It’s the third move since Modi won a resounding second term that adversely affects Muslims, who form about 14 per cent of India’s 1.3 billion population. “Given the kind of mistrust that has been created, even documented Muslims are concerned,” Hadi, who for now doesn’t have to prove his citizenship, said in an interview. “There are a lot of questions in our minds as to what the eventual purpose of this exercise is. We don’t know what we need to prove that we belong.”

What has been the impact?

In India’s northeastern states, which share borders with Myanmar and Bangladesh, the law has unleashed anger and fear about an influx of migrants.

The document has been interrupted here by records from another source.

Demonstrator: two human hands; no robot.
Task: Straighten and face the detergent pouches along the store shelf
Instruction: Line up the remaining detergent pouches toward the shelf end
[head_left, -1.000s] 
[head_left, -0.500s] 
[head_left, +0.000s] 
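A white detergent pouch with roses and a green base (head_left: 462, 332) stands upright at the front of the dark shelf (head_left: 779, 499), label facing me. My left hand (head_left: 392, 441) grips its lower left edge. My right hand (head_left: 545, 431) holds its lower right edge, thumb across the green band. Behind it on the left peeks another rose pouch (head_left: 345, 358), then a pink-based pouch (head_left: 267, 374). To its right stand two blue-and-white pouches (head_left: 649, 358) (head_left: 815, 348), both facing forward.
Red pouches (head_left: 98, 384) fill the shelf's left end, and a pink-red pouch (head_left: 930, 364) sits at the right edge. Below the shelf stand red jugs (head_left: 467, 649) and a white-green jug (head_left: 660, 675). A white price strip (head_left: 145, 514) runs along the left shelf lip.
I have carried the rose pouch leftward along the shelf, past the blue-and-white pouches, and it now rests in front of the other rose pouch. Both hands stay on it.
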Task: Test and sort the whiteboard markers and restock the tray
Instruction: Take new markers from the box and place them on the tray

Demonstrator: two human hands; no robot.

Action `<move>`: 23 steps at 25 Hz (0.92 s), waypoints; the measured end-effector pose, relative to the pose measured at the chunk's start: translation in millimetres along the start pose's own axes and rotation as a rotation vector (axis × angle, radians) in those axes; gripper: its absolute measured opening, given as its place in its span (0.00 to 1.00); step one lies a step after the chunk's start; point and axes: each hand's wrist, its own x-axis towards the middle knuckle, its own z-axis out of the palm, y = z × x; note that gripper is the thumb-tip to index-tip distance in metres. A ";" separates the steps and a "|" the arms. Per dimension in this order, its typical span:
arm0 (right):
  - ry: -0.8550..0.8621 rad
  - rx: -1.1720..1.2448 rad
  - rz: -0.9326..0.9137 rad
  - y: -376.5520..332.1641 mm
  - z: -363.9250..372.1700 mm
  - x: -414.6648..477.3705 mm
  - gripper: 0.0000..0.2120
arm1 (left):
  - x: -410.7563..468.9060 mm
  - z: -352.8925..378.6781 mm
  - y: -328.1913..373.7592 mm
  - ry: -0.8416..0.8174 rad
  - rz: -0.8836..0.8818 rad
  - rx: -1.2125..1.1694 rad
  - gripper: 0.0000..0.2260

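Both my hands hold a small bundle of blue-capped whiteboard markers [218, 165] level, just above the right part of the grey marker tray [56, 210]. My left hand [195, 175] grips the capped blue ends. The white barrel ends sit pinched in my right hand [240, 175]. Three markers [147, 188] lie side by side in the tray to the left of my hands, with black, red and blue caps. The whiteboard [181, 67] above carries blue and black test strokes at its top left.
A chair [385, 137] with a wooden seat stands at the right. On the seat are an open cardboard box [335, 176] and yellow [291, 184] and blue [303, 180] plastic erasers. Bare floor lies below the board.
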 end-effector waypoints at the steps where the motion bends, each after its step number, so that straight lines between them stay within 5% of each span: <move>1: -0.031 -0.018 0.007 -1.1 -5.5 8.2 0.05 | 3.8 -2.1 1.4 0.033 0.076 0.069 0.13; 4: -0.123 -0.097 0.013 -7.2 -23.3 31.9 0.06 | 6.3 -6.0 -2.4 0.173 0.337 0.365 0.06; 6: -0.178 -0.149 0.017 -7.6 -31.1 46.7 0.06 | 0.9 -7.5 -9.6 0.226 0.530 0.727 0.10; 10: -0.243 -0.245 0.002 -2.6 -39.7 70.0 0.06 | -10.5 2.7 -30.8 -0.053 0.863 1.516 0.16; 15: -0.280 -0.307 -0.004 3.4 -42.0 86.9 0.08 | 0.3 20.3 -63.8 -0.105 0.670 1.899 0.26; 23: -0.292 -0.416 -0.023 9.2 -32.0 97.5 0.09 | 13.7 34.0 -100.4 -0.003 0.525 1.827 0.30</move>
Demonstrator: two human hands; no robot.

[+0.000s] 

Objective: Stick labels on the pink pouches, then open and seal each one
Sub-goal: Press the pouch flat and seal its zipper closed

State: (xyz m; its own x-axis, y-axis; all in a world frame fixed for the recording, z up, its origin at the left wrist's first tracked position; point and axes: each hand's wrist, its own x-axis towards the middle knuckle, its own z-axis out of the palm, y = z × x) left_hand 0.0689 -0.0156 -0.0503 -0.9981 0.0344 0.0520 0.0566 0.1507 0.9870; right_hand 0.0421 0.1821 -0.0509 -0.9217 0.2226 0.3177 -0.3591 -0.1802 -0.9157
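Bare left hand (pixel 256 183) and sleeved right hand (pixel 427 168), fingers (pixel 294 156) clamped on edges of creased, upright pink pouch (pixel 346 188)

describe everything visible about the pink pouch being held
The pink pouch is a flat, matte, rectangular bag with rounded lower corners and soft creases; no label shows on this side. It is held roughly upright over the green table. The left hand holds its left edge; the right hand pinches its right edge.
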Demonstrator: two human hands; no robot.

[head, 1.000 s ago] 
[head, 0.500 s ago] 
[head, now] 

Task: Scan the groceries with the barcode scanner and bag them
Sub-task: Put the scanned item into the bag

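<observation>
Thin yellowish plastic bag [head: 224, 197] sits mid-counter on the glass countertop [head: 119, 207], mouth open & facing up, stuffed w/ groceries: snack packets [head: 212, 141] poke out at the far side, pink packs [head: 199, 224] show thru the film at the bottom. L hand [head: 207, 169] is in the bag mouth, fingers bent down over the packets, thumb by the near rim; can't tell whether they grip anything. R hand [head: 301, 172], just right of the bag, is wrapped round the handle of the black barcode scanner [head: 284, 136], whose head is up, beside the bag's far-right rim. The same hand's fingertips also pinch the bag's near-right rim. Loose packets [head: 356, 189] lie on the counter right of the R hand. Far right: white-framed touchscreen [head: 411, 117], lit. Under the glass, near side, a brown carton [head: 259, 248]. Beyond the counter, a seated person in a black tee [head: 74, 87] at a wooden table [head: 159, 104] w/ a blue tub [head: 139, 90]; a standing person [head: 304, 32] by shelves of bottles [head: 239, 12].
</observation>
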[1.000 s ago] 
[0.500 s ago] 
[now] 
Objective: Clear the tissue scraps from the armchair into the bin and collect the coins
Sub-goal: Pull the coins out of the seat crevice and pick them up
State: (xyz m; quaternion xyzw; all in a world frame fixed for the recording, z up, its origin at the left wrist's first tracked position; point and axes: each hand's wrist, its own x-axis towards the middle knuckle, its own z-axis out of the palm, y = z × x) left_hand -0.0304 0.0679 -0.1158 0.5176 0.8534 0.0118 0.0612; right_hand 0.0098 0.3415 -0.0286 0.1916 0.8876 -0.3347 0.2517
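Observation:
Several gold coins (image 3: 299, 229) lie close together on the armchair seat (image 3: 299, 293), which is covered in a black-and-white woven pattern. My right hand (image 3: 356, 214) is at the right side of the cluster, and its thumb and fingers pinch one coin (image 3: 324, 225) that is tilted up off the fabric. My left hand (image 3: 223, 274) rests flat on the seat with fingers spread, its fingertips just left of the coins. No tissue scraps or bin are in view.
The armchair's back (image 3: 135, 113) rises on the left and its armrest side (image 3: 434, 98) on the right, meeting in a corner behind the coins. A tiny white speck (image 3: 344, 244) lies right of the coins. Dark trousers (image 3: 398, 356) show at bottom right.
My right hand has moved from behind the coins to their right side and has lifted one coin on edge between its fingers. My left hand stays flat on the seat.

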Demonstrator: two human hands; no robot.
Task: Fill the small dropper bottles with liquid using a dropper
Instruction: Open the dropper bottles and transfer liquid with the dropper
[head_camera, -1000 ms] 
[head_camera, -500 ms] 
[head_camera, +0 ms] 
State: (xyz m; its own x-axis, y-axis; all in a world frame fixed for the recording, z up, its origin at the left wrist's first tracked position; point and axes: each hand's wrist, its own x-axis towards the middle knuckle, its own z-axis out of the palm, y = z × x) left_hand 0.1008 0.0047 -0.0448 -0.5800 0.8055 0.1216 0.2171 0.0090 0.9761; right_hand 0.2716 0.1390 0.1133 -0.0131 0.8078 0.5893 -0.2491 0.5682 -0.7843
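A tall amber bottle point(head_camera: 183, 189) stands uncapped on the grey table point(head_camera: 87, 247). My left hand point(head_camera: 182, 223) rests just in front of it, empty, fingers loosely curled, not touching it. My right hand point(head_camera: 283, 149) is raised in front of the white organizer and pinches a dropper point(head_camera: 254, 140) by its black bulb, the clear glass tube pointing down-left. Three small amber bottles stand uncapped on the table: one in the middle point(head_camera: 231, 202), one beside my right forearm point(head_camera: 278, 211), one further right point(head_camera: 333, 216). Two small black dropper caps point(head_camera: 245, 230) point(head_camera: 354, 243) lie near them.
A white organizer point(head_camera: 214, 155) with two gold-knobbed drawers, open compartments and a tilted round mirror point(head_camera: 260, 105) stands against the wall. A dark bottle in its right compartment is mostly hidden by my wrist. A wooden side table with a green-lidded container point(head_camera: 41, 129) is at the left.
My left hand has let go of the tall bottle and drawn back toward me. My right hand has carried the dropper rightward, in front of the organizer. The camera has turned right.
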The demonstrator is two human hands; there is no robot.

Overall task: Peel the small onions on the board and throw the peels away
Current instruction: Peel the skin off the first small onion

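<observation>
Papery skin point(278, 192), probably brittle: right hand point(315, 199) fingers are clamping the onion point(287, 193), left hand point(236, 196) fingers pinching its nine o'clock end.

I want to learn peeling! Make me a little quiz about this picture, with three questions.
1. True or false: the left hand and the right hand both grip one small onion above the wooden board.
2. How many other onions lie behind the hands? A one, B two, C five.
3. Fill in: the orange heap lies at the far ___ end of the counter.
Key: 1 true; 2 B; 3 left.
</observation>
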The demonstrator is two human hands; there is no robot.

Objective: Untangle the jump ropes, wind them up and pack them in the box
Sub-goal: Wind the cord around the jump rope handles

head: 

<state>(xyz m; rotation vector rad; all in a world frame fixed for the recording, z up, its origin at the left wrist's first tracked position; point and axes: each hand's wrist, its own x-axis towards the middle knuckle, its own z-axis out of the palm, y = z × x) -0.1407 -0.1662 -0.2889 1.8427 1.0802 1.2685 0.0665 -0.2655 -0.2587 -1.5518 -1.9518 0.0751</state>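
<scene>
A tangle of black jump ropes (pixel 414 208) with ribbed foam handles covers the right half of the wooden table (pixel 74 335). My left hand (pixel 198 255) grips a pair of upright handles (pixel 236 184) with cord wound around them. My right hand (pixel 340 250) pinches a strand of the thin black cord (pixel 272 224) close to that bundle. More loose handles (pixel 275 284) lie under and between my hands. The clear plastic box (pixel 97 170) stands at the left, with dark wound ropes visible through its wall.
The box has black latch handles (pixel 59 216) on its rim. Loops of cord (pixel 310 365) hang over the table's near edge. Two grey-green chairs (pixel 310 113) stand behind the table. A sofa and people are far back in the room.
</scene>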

Bangladesh’s Foreign Minister AK Abdul Momen has canceled a scheduled visit to India, Farid Hossain, press minister at the country’s High Commission in New Delhi confirmed. The decision to cancel his India visit came amid protests over the bill. According to an earlier statement by India’s Ministry of External Affairs, Momen was expected to arrive on Thursday evening.

What has the Indian government said?

Ahead of its approval by Parliament the opposition had called the bill anti-constitutional because it makes religion a key determinant for citizenship. A US federal commission had called for sanctions against India’s home minister should the legislation be passed. “This bill is for the religious minorities who came here from Pakistan, Afghanistan and Bangladesh. Muslims are not minorities there,” Home Minister Amit Shah told Parliament as he argued the legislation didn’t discriminate against Muslims. “There is a difference between infiltrators and refugees.”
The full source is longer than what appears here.